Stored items
***

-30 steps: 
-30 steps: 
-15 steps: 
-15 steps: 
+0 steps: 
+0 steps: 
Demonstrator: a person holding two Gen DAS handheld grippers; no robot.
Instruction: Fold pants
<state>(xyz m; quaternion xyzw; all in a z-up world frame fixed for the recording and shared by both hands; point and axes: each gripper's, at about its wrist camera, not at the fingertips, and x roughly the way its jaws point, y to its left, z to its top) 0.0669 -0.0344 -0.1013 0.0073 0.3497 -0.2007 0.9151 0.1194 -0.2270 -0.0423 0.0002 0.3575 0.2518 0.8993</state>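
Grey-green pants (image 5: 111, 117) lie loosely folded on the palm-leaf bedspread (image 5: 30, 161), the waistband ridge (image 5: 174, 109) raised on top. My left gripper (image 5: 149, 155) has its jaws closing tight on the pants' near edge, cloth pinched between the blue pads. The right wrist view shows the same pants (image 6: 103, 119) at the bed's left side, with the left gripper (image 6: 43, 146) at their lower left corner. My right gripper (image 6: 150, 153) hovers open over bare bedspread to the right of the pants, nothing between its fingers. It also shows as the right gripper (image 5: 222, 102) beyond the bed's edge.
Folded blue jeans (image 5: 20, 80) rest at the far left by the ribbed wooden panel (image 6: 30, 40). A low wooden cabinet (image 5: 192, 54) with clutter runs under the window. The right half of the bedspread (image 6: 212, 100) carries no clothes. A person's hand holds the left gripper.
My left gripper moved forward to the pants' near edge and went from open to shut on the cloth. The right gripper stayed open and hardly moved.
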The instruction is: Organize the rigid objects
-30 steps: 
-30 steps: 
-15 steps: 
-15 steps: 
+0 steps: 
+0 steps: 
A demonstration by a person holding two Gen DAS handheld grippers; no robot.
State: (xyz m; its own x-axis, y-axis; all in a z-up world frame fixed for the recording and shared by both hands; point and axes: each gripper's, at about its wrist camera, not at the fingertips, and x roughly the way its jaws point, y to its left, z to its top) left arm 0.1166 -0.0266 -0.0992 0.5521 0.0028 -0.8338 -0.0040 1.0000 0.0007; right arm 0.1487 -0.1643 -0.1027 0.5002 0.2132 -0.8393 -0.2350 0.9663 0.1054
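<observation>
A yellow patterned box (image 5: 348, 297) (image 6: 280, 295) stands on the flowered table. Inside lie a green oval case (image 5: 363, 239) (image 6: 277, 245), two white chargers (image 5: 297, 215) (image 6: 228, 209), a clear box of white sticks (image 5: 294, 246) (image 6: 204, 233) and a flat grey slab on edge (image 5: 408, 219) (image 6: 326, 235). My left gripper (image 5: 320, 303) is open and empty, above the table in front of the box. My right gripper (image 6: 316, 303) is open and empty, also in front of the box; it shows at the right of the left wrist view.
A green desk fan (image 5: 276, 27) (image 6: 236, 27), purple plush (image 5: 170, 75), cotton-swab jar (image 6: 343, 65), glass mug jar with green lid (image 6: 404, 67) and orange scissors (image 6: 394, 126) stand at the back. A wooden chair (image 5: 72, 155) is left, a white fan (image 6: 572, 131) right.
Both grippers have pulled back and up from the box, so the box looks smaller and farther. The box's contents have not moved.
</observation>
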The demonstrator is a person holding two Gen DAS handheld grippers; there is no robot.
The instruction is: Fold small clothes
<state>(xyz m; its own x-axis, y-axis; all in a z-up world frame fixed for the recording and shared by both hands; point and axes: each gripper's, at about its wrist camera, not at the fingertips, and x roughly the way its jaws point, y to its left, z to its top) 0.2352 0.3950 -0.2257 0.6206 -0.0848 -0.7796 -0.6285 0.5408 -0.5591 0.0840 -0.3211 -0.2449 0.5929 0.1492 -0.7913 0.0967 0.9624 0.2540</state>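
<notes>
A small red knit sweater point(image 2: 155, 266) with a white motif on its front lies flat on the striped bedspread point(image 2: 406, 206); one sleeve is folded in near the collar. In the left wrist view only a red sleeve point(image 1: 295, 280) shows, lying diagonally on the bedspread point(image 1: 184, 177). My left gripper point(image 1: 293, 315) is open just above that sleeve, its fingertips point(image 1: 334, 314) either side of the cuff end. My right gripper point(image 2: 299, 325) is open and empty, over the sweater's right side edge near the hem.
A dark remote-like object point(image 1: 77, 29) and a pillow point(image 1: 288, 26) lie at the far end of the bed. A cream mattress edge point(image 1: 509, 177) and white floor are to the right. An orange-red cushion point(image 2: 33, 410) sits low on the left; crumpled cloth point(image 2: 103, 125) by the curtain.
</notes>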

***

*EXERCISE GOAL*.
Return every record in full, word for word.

*ANSWER*.
-30 steps: 
-30 steps: 
-15 steps: 
-15 steps: 
+0 steps: 
+0 steps: 
Demonstrator: a person holding two Gen DAS handheld grippers; no robot.
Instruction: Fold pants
<state>(xyz m; quaternion xyzw; all in a z-up world frame fixed for the recording and shared by both hands; point and axes: each gripper's, at about its wrist camera, not at the fingertips, and x roughly the way its jaws point, y to its left, z to its top) 0.0669 -0.0344 -0.1013 0.0073 0.3497 -0.2007 0.9151 0.1194 -0.2270 -0.0423 0.0002 0.3575 0.2518 0.8993</state>
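Grey-green pants (image 5: 111, 117) lie loosely folded on the palm-leaf bedspread (image 5: 30, 161), the waistband ridge (image 5: 174, 109) raised on top. My left gripper (image 5: 149, 155) has its jaws closing tight on the pants' near edge, cloth pinched between the blue pads. The right wrist view shows the same pants (image 6: 103, 119) at the bed's left side, with the left gripper (image 6: 43, 146) at their lower left corner. My right gripper (image 6: 150, 153) hovers open over bare bedspread to the right of the pants, nothing between its fingers. It also shows as the right gripper (image 5: 222, 102) beyond the bed's edge.
Folded blue jeans (image 5: 20, 80) rest at the far left by the ribbed wooden panel (image 6: 30, 40). A low wooden cabinet (image 5: 192, 54) with clutter runs under the window. The right half of the bedspread (image 6: 212, 100) carries no clothes. A person's hand holds the left gripper.
My left gripper moved forward to the pants' near edge and went from open to shut on the cloth. The right gripper stayed open and hardly moved.
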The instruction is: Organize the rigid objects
-30 steps: 
-30 steps: 
-15 steps: 
-15 steps: 
+0 steps: 
+0 steps: 
A demonstration by a person holding two Gen DAS handheld grippers; no robot.
State: (xyz m; its own x-axis, y-axis; all in a z-up world frame fixed for the recording and shared by both hands; point and axes: each gripper's, at about its wrist camera, not at the fingertips, and x roughly the way its jaws point, y to its left, z to its top) left arm 0.1166 -0.0266 -0.0992 0.5521 0.0028 -0.8338 -0.0040 1.0000 0.0007; right arm 0.1487 -0.1643 -0.1027 0.5002 0.2132 -0.8393 -0.2350 0.9663 0.1054
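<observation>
A yellow patterned box (image 5: 348, 297) (image 6: 280, 295) stands on the flowered table. Inside lie a green oval case (image 5: 363, 239) (image 6: 277, 245), two white chargers (image 5: 297, 215) (image 6: 228, 209), a clear box of white sticks (image 5: 294, 246) (image 6: 204, 233) and a flat grey slab on edge (image 5: 408, 219) (image 6: 326, 235). My left gripper (image 5: 320, 303) is open and empty, above the table in front of the box. My right gripper (image 6: 316, 303) is open and empty, also in front of the box; it shows at the right of the left wrist view.
A green desk fan (image 5: 276, 27) (image 6: 236, 27), purple plush (image 5: 170, 75), cotton-swab jar (image 6: 343, 65), glass mug jar with green lid (image 6: 404, 67) and orange scissors (image 6: 394, 126) stand at the back. A wooden chair (image 5: 72, 155) is left, a white fan (image 6: 572, 131) right.
Both grippers have pulled back and up from the box, so the box looks smaller and farther. The box's contents have not moved.
</observation>
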The demonstrator is a person holding two Gen DAS handheld grippers; there is no robot.
The instruction is: Fold small clothes
<state>(xyz m; its own x-axis, y-axis; all in a z-up world frame fixed for the recording and shared by both hands; point and axes: each gripper's, at about its wrist camera, not at the fingertips, and x roughly the way its jaws point, y to its left, z to its top) 0.2352 0.3950 -0.2257 0.6206 -0.0848 -0.7796 -0.6285 0.5408 -0.5591 0.0840 -0.3211 -0.2449 0.5929 0.1492 -0.7913 0.0967 0.9624 0.2540</state>
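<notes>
A small red knit sweater point(image 2: 155, 266) with a white motif on its front lies flat on the striped bedspread point(image 2: 406, 206); one sleeve is folded in near the collar. In the left wrist view only a red sleeve point(image 1: 295, 280) shows, lying diagonally on the bedspread point(image 1: 184, 177). My left gripper point(image 1: 293, 315) is open just above that sleeve, its fingertips point(image 1: 334, 314) either side of the cuff end. My right gripper point(image 2: 299, 325) is open and empty, over the sweater's right side edge near the hem.
A dark remote-like object point(image 1: 77, 29) and a pillow point(image 1: 288, 26) lie at the far end of the bed. A cream mattress edge point(image 1: 509, 177) and white floor are to the right. An orange-red cushion point(image 2: 33, 410) sits low on the left; crumpled cloth point(image 2: 103, 125) by the curtain.
</notes>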

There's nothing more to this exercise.